Transparence renforcée pour les responsables politiques

Une étape majeure vient d’être franchie dans l’histoire politique du Sénégal. Ce lundi 17 août 2026, 133 députés sur 165 ont adopté à une large majorité un texte historique : la déclaration obligatoire du patrimoine pour les trois plus hautes autorités de l’État. Cette mesure, déjà inscrite dans la Constitution depuis 2001, prend désormais une dimension concrète et contraignante.

Désormais, le président de la République, le Premier ministre et le président de l’Assemblée nationale devront non seulement déclarer leur patrimoine au début de leur mandat, mais également à sa fin, et ce, dans un délai de trois mois, auprès du Conseil constitutionnel.
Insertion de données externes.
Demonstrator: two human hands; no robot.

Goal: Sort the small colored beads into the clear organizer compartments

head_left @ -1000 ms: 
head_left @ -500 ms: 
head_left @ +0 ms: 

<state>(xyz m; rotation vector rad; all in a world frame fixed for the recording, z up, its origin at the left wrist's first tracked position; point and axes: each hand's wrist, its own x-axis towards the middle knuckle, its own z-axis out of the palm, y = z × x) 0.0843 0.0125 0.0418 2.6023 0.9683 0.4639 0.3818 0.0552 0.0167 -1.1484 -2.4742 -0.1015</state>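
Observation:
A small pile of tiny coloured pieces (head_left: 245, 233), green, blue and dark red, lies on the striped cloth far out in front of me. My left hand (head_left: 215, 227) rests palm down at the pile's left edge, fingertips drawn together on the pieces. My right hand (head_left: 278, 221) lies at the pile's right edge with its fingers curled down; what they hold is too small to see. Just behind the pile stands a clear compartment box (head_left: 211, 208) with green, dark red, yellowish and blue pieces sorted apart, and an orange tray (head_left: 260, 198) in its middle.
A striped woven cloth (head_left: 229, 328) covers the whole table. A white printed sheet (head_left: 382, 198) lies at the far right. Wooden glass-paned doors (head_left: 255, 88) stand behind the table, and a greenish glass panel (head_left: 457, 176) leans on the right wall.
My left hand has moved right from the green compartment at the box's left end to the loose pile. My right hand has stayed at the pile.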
Une avancée saluée par le Pastef, parti politique mené par Ousmane Sonko, actuel président de l’Assemblée nationale.

Ansoumana Sambou, membre du Secrétariat national à la communication du Pastef, se réjouit de cette initiative : « Cette loi va renforcer la transparence dans la gestion publique, conformément aux valeurs du Pastef. Elle permettra aux citoyens de suivre l’évolution des avoirs de leurs dirigeants et de lutter contre l’enrichissement illicite ainsi que le gaspillage des ressources publiques. »

Un texte adopté, mais un débat qui s’intensifie

Malgré cette adoption en force, le parcours législatif de ce projet n’est pas encore terminé. Le président de la République a décidé, conformément à l’article 103 de la Constitution, de soumettre cette réforme à un référendum pour validation populaire. Une décision qui relance les interrogations et divise les acteurs politiques.

Le ministre de la Justice, Moussa Sarr, justifie ce choix par la nécessité d’inscrire cette réforme dans une réflexion constitutionnelle plus large. Pourtant, cette initiative suscite des critiques, notamment de la part de l’analyste politique Moussa Diaw : « Pourquoi soumettre à référendum une loi sur laquelle tout le monde s’accorde ? Cela risque de coûter cher à un État déjà confronté à d’énormes difficultés économiques. »

Le Pastef, quant à lui, défend cette mesure avec conviction. Pour Ansoumana Sambou, « le sujet n’a jamais fait l’objet de controverse. Les Sénégalais soutiennent massivement cette initiative, car elle garantit une meilleure accountability des dirigeants. »

Un enjeu politique qui dépasse le cadre institutionnel

La déclaration de patrimoine n’est plus seulement un dossier technique : elle devient un terrain de confrontation politique entre deux visions du pouvoir. D’un côté, le Pastef, qui mise sur la transparence et la lutte contre la corruption, et de l’autre, la mouvance présidentielle dirigée par Bassirou Diomaye Faye.

Les prochains jours s’annoncent tendus : dès ce mercredi 19 août, l’Assemblée nationale examinera un texte sur les crédits spéciaux, ces fonds gérés de manière opaque par la présidence et la primature. Les débats promettent d’être houleux, dans un contexte où chaque camp cherche à imposer sa légitimité.